== Problem requirements ==
Every line with the string "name" in it belongs in your answer, so copy them all from the data.

[Records contained in a dataset]
_ _ _ _ _ _ _
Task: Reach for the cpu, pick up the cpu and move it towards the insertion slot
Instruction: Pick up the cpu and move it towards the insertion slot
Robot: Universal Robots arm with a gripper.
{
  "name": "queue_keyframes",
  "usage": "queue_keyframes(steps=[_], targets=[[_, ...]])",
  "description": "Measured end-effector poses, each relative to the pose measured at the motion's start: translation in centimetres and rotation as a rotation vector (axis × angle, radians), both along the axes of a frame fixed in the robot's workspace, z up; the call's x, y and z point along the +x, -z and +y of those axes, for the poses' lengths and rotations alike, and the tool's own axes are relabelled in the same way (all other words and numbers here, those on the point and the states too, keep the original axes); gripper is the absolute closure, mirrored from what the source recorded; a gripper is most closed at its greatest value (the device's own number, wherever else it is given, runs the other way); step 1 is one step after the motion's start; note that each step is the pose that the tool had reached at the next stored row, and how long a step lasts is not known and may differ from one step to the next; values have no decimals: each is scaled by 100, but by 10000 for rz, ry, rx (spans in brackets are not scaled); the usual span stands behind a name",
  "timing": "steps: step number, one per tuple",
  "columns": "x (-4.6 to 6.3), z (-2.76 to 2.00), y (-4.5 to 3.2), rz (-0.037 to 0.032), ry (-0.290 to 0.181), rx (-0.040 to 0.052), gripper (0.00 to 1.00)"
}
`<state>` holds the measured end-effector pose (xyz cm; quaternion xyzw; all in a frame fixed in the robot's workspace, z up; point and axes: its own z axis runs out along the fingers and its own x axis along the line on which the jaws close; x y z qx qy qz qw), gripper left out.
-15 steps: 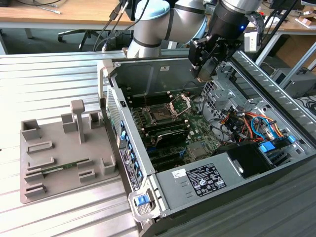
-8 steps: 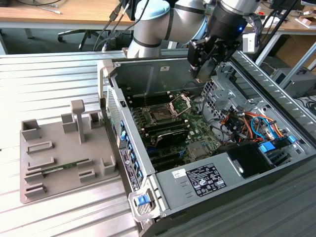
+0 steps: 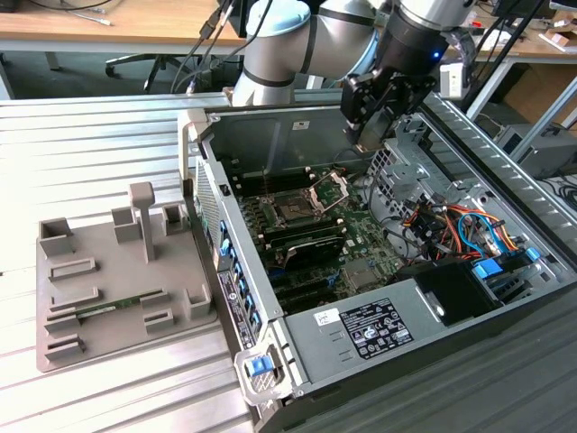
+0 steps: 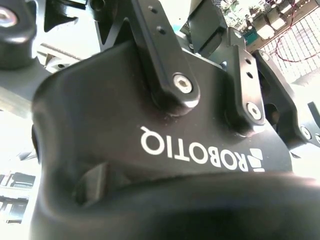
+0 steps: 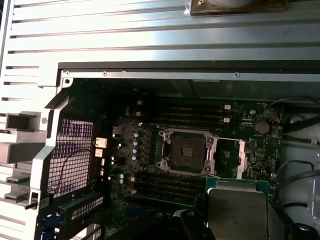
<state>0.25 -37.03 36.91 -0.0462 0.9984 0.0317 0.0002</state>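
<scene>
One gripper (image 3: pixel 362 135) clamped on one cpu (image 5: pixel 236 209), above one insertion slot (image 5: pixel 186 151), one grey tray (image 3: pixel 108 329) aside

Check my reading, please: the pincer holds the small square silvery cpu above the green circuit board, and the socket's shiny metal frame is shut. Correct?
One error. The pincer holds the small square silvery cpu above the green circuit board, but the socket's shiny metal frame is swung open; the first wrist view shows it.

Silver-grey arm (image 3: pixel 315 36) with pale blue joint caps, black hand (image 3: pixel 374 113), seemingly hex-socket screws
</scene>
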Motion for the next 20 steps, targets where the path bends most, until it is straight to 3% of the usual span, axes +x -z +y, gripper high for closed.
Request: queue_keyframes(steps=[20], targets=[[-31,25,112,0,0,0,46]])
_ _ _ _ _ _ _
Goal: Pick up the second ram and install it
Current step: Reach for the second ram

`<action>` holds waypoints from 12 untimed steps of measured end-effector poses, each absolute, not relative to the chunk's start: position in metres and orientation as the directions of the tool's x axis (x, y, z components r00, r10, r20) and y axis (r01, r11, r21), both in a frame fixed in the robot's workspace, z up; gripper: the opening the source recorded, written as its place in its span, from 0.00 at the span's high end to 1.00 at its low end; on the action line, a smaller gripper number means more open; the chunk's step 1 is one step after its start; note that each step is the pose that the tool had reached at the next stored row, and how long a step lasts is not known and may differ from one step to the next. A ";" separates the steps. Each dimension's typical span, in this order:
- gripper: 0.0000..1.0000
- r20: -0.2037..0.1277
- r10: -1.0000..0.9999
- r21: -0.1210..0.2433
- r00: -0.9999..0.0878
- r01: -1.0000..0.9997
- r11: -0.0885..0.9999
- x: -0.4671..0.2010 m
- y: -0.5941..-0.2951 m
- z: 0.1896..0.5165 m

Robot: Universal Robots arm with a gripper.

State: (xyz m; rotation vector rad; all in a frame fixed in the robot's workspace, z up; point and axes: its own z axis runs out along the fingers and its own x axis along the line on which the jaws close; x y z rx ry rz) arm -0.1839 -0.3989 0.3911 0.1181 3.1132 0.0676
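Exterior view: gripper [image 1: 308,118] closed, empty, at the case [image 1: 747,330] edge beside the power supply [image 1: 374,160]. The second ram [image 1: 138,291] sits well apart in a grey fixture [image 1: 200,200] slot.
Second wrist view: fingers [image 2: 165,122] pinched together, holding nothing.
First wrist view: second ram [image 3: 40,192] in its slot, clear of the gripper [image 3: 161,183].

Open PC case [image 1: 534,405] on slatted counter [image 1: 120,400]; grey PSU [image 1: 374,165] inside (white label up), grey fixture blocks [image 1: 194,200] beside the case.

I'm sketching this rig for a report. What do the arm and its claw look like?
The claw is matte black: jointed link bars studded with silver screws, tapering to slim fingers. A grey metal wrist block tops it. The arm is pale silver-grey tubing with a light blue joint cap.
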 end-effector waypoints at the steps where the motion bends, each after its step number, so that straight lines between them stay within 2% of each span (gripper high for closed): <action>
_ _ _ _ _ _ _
== Answer for the task ==
  "name": "queue_keyframes",
  "description": "Measured end-effector poses, each relative to the pose measured at the motion's start: translation in centimetres and rotation as a rotation vector (axis × angle, radians), both along the axes of a frame fixed in the robot's workspace, z up; the call's x, y and z point along the +x, -z and +y of those axes, for the poses' lengths and rotations alike, and the tool's own axes are relabelled in the same way (all other words and numbers here, those on the point and the states too, keep the original axes); gripper is the absolute closure, mirrored from what the source recorded; a gripper is most closed at its greatest value (the device's own number, wherever else it is given, runs the other way); step 1 is one step after the motion's start; note that each step is the pose that the tool had reached at the next stored row, and how long a step lasts is not known and may differ from one step to the next; values have no decimals: each is scaled by 100, but by 10000 for rz, ry, rx (spans in brackets are not scaled); the usual span stands behind a name",

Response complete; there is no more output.